Show HN: DriftDB – an open source WebSocket backend for real-time apps

I've not looked at DriftDB in depth (cloudflare worker running this is neat!), but can't MQTT handle this sort of workload?

Obv. there's not a cloudflare worker running say an MQTT server over websockets, but you can scope topics with wildcards (https://www.hivemq.com/blog/mqtt-essentials-part-5-mqtt-topi...), replay missed messages on reconnection, last-will-and-testament, ACLs, dynamic topic creation, binary messages etc.

I'm asking as many of these websocket projects seem to use custom protocols rather than anything standard aka interoperable.

paulgb · 3 years ago

The problem with MQTT is that most of the use cases I’m interested in involve a web browser as at least one party of the connection, and the browser doesn’t support MQTT. I could wrap MQTT in a WebSocket, but then I’d lose the advantages of MQTT’s compactness and interoperability (unless MQTT-over-WebSocket is a thing?)

The other operation that I haven’t seen elsewhere, but is vital to enabling stream compaction without a leader, is the idea of a stream rollup up to a specific stream number. NATS Jetstream, for example, has the ability to roll up an entire stream, but if another message hits the stream between when the rollup is computed and when it arrives at the server, that message too will be replaced (IIRC). So I thought about using NATS (which already has a WebSocket protocol), but ruled it out.

elithrar · 3 years ago

> The problem with MQTT is that most of the use cases I’m interested in involve a web browser as at least one party of the connection, and the browser doesn’t support MQTT. I could wrap MQTT in a WebSocket, but then I’d lose the advantages of MQTT’s compactness and interoperability (unless MQTT-over-WebSocket is a thing?)
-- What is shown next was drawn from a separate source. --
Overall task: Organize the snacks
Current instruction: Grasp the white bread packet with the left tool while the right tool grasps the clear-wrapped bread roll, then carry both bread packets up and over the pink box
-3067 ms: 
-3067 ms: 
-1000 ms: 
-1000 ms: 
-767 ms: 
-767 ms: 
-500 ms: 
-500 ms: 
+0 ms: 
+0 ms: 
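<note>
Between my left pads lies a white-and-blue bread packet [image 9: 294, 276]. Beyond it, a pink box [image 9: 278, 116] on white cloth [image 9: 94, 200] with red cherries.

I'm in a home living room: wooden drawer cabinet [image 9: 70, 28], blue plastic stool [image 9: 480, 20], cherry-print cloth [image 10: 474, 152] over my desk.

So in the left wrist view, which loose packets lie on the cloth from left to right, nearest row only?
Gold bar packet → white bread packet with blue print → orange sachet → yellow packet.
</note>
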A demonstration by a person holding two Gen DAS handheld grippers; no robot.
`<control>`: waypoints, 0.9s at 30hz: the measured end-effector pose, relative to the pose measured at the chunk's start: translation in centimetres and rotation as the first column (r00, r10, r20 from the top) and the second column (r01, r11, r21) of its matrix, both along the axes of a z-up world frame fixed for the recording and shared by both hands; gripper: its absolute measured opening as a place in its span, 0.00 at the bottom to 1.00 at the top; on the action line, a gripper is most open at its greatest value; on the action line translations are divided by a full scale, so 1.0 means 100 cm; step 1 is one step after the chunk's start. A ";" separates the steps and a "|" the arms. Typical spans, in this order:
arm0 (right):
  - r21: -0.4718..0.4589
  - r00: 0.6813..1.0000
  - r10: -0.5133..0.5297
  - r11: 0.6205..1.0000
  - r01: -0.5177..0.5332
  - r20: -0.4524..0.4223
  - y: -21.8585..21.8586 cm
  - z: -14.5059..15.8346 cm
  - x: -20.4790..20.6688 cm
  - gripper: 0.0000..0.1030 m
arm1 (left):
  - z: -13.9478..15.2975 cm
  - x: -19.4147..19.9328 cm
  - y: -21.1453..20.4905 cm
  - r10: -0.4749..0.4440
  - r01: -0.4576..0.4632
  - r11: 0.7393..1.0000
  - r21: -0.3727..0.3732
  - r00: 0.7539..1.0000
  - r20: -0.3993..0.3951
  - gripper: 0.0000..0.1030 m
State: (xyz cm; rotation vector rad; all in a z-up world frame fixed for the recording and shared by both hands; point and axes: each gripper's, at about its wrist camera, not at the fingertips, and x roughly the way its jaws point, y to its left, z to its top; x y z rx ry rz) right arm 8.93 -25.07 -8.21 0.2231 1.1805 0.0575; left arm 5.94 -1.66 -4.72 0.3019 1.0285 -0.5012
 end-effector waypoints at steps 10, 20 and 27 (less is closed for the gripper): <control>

We support MQTT over WS (or JSON over WS, or just HTTP) in Cloudflare Pub/Sub, FWIW - https://developers.cloudflare.com/pub-sub/learning/websocket...

I also agree with the comments re: MQTT being well suited to a lot of these "broadcast" use-case, but that the IoT roots seem to hold it back. MQTT 5.0 is just a great protocol — clear spec, explicit about errors, flexible payloads — that make it well suited to these broadcast/fan-in/real-time workloads. The traditional cloud providers do MQTT (3.1.1) in their respective IoT platforms but never grew it beyond that.

alexisread · 3 years ago

MQTT-over-websocket does exist (https://github.com/mqttjs/MQTT.js), and most MQTT brokers support it (Mosquito, AmazonMQ etc.). You're right about the compaction - MQTT doesn't have anything in it's protocol about compaction, and I don't know of any brokers that implement it. Having said that, you could use an MQTT-kafka bridge.

Something like Mosquito + https://github.com/nodefluent/mqtt-to-kafka-bridge + Redpanda in a docker image would work, though obv. this might be a bit overkill for most. Having said that, it does open many new avenues for interaction at scale. You pays your money...

chrisdalke · 3 years ago

Most MQTT implementations do support MQTT-over-Websocket. I use it extensively at work and it's been fairly reliable!

Kinrany · 3 years ago

Isn't it fairly easy to implement rollups as a stream of rollups with matching stream numbers?

nine_k · 3 years ago

Maybe it's the richness of MQTT that makes it a worse choice for a startup. Offering a conformant MQTT broker is a lot of work, and the semantics come from elsewhere, not geared towards emphasizing your unique advantages.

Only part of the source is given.